Data items
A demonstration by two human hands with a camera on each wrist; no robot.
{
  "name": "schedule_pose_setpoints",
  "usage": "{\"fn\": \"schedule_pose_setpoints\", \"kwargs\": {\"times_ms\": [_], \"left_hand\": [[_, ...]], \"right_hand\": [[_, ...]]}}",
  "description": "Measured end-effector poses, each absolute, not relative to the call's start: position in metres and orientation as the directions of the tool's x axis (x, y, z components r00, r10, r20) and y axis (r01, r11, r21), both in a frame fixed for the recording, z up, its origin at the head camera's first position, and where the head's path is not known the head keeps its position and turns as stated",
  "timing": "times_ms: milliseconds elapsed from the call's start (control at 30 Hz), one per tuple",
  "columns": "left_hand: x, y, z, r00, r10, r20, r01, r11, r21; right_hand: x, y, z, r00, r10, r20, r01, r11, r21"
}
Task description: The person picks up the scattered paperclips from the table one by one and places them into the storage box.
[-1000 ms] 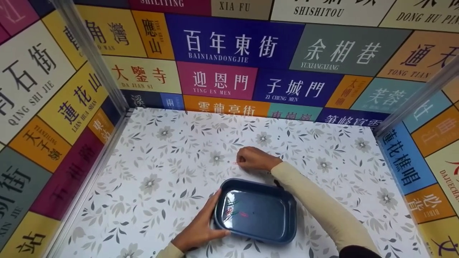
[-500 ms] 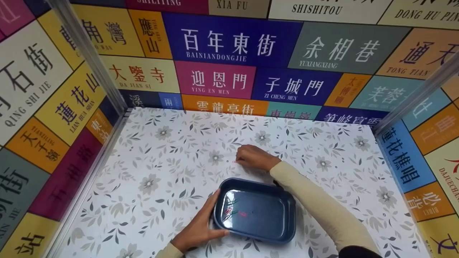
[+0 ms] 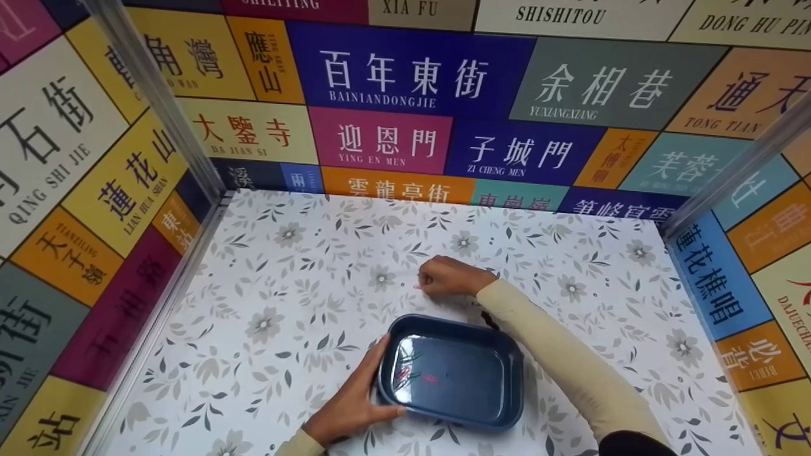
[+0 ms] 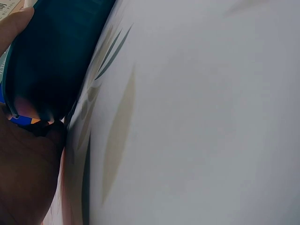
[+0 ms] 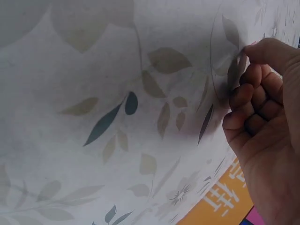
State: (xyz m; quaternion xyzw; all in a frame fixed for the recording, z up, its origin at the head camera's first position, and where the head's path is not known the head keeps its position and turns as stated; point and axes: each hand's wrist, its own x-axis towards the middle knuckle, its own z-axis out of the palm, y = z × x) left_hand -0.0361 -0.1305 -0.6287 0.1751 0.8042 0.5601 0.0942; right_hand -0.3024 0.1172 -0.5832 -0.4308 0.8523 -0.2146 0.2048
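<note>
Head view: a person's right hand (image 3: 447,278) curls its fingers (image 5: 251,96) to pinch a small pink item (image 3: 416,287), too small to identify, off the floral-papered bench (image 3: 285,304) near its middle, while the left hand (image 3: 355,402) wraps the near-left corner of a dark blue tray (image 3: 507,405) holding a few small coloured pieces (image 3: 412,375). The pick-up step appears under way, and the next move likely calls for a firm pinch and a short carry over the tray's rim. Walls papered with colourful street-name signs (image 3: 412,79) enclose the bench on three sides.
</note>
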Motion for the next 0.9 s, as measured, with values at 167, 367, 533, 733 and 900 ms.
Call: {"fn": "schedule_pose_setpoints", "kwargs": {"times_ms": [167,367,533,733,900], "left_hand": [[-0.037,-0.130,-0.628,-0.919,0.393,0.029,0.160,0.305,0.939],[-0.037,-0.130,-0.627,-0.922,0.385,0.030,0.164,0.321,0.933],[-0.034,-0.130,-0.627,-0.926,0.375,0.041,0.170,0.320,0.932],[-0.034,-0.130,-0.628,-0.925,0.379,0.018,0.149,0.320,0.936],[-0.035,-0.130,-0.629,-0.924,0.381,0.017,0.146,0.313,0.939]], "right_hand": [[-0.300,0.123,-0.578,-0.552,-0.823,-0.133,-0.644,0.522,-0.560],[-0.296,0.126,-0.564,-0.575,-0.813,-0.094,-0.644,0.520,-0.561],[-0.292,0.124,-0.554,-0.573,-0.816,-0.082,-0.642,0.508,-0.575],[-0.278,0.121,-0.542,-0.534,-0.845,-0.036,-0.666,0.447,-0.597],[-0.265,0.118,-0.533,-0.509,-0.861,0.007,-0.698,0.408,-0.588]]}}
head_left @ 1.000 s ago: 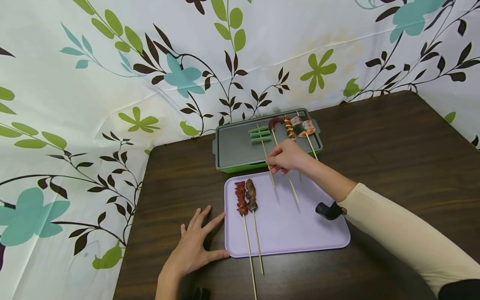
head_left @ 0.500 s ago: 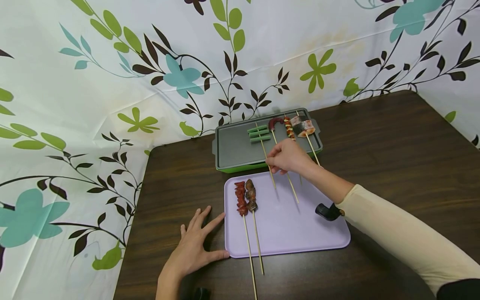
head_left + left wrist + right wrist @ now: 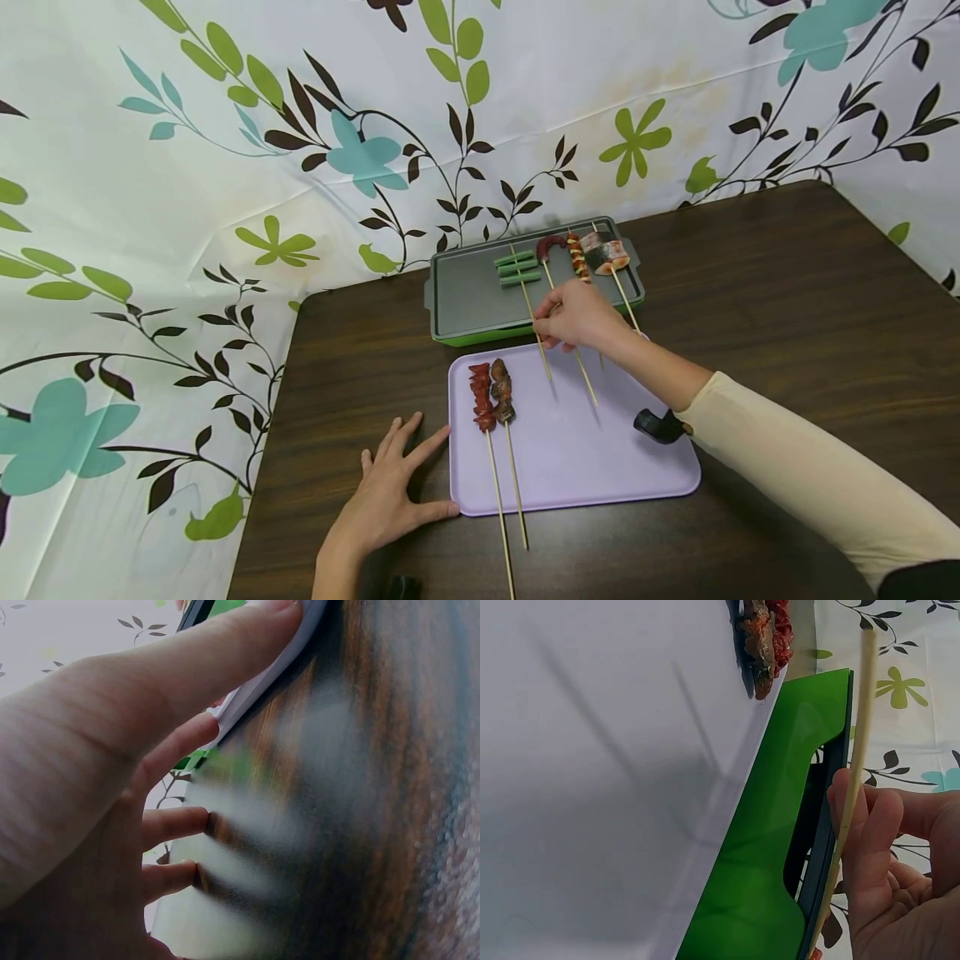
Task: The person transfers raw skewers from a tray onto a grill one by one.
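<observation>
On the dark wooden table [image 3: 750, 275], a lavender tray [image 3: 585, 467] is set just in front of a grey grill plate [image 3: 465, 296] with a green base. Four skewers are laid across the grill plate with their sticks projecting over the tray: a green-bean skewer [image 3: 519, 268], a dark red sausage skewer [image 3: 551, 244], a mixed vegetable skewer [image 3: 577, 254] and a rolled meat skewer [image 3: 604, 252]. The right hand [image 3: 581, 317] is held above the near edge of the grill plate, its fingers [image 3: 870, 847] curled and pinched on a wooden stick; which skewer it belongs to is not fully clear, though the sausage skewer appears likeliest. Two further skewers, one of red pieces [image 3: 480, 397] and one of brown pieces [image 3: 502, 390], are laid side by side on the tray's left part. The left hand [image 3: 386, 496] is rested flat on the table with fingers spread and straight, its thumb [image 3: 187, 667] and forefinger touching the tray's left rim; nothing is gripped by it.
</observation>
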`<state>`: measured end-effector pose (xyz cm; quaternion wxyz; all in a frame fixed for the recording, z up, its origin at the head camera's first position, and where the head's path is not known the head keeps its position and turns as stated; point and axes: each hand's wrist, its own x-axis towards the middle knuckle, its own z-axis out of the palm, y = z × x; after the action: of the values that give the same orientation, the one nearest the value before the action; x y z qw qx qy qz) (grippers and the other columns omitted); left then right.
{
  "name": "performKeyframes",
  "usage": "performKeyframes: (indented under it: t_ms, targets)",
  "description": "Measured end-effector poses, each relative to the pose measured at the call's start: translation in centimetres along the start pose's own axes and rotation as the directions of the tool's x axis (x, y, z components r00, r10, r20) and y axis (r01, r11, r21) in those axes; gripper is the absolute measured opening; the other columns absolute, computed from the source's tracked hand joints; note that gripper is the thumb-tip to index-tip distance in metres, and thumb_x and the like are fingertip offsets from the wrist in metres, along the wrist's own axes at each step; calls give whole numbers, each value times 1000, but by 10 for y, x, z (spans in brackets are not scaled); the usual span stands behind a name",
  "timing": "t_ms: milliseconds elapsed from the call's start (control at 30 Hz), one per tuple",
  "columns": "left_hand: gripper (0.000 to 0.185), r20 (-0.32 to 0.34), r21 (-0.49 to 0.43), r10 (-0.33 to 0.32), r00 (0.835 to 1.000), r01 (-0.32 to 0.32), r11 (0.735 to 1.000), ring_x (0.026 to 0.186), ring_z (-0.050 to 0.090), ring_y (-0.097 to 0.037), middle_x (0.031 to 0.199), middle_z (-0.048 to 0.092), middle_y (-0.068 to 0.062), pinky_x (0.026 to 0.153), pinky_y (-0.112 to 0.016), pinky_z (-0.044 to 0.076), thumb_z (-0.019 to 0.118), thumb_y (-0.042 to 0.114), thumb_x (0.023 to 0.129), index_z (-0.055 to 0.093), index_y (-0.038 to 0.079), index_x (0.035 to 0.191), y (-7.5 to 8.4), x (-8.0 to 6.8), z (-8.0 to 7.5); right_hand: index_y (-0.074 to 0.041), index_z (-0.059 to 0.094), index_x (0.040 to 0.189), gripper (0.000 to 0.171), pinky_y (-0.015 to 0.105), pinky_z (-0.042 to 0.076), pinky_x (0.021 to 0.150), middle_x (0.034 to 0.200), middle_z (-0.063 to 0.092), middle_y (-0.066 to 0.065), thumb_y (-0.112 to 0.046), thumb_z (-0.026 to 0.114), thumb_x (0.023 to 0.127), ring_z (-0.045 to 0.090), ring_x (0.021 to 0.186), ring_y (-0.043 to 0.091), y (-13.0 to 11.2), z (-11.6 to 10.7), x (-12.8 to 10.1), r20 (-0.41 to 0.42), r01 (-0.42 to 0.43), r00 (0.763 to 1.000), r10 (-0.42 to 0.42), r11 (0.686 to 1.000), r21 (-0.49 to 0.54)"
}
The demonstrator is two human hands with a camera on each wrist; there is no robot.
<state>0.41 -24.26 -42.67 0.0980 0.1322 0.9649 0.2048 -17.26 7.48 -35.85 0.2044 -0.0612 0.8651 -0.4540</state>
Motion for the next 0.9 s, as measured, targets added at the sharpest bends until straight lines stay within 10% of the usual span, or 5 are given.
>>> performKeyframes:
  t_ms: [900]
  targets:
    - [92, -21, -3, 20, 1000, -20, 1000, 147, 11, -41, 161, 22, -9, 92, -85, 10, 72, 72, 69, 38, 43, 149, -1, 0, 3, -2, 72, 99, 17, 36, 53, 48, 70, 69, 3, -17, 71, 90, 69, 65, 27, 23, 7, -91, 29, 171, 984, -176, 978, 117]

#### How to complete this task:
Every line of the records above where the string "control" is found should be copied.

#### Exercise solution:
  "timing": "times_ms: milliseconds elapsed from the call's start (control at 30 Hz), one per tuple",
  "timing": "t_ms: milliseconds elapsed from the call's start (control at 30 Hz), one per tuple",

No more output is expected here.